The task ▸
Present the data once more in exactly its original form.

Dataset content Start Marker

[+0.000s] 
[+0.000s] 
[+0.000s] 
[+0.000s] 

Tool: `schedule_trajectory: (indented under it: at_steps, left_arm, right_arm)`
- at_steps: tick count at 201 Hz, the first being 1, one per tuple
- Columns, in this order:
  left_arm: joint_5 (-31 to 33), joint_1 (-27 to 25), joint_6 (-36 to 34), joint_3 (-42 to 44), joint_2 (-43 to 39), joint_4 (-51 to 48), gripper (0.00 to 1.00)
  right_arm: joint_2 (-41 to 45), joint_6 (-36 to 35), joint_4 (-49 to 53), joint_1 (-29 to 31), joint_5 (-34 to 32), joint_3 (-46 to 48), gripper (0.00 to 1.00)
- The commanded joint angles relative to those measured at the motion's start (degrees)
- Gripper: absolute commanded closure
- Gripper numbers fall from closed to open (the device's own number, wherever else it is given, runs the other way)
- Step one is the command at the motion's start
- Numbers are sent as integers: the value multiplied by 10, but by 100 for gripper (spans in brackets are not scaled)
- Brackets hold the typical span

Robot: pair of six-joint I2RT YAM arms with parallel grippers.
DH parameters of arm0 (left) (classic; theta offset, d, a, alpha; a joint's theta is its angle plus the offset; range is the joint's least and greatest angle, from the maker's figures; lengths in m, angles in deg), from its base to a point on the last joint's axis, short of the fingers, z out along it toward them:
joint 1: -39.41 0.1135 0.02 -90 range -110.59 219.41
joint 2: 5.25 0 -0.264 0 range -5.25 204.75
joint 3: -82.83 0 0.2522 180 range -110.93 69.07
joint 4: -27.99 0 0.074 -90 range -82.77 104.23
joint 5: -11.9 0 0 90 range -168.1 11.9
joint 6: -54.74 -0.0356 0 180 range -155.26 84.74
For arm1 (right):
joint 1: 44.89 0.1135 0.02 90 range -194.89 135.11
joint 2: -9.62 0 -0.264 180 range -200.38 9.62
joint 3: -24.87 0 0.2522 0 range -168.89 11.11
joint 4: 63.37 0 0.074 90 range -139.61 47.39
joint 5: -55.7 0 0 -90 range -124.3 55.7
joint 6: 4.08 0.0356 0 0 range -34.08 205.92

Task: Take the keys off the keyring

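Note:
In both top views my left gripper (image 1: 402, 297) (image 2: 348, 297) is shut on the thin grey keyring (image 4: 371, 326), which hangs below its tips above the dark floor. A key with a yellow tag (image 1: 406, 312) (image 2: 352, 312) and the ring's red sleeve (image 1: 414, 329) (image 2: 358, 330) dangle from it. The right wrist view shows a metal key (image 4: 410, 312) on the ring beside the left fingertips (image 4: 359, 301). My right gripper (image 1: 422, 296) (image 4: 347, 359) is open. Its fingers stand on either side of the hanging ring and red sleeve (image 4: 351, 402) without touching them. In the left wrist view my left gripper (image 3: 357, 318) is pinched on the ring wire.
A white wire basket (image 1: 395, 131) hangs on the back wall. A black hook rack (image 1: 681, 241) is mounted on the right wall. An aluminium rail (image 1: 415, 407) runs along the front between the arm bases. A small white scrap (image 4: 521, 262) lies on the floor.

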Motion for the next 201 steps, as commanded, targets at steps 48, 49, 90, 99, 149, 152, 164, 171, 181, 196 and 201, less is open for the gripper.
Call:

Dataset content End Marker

Exercise result ▸
[+0.000s] 
[+0.000s] 
[+0.000s] 
[+0.000s] 

Tool: `schedule_trajectory: (indented under it: at_steps, left_arm, right_arm)`
- at_steps: tick count at 201 Hz, the first being 1, one per tuple
- Columns, in this order:
  left_arm: joint_5 (-31 to 33), joint_1 (-27 to 25), joint_6 (-36 to 34), joint_3 (-42 to 44), joint_2 (-43 to 39), joint_4 (-51 to 48), gripper (0.00 to 1.00)
  right_arm: joint_2 (-41 to 45), joint_6 (-36 to 35), joint_4 (-49 to 53), joint_1 (-29 to 31), joint_5 (-34 to 32), joint_3 (-46 to 48), gripper (0.00 to 1.00)
- The commanded joint angles relative to those measured at the motion's start (degrees)
- Gripper: absolute commanded closure
- Gripper numbers fall from closed to open (the device's own number, wherever else it is given, runs the other way)
- Step one is the command at the motion's start
- Numbers are sent as integers: the value multiplied by 10, but by 100 for gripper (spans in brackets are not scaled)
- Brackets hold the typical span

Robot: pair of six-joint I2RT YAM arms with parallel grippers.
DH parameters of arm0 (left) (classic; theta offset, d, a, alpha; a joint's theta is its angle plus the offset; range is the joint's least and greatest angle, from the maker's figures; lengths in m, angles in deg), from its base to a point on the last joint's axis, short of the fingers, z out along it toward them:
joint 1: -39.41 0.1135 0.02 -90 range -110.59 219.41
joint 2: 5.25 0 -0.264 0 range -5.25 204.75
joint 3: -82.83 0 0.2522 180 range -110.93 69.07
joint 4: -27.99 0 0.074 -90 range -82.77 104.23
joint 5: -11.9 0 0 90 range -168.1 11.9
joint 6: -54.74 -0.0356 0 180 range -155.26 84.74
For arm1 (right):
joint 1: 44.89 0.1135 0.02 90 range -194.89 135.11
joint 2: -9.62 0 -0.264 180 range -200.38 9.62
joint 3: -24.87 0 0.2522 0 range -168.89 11.11
joint 4: 63.37 0 0.074 90 range -139.61 47.39
joint 5: -55.7 0 0 -90 range -124.3 55.7
joint 6: 4.08 0.0356 0 0 range -34.08 205.92

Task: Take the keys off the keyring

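Note:
In both top views my left gripper (image 1: 402, 297) (image 2: 348, 297) is shut on the thin grey keyring (image 4: 371, 326), which hangs below its tips above the dark floor. A key with a yellow tag (image 1: 406, 312) (image 2: 352, 312) and the ring's red sleeve (image 1: 414, 329) (image 2: 358, 330) dangle from it. The right wrist view shows a metal key (image 4: 410, 312) on the ring beside the left fingertips (image 4: 359, 301). My right gripper (image 1: 422, 296) (image 4: 347, 359) is open. Its fingers stand on either side of the hanging ring and red sleeve (image 4: 351, 402) without touching them. In the left wrist view my left gripper (image 3: 357, 318) is pinched on the ring wire.
A white wire basket (image 1: 395, 131) hangs on the back wall. A black hook rack (image 1: 681, 241) is mounted on the right wall. An aluminium rail (image 1: 415, 407) runs along the front between the arm bases. A small white scrap (image 4: 521, 262) lies on the floor.
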
Motion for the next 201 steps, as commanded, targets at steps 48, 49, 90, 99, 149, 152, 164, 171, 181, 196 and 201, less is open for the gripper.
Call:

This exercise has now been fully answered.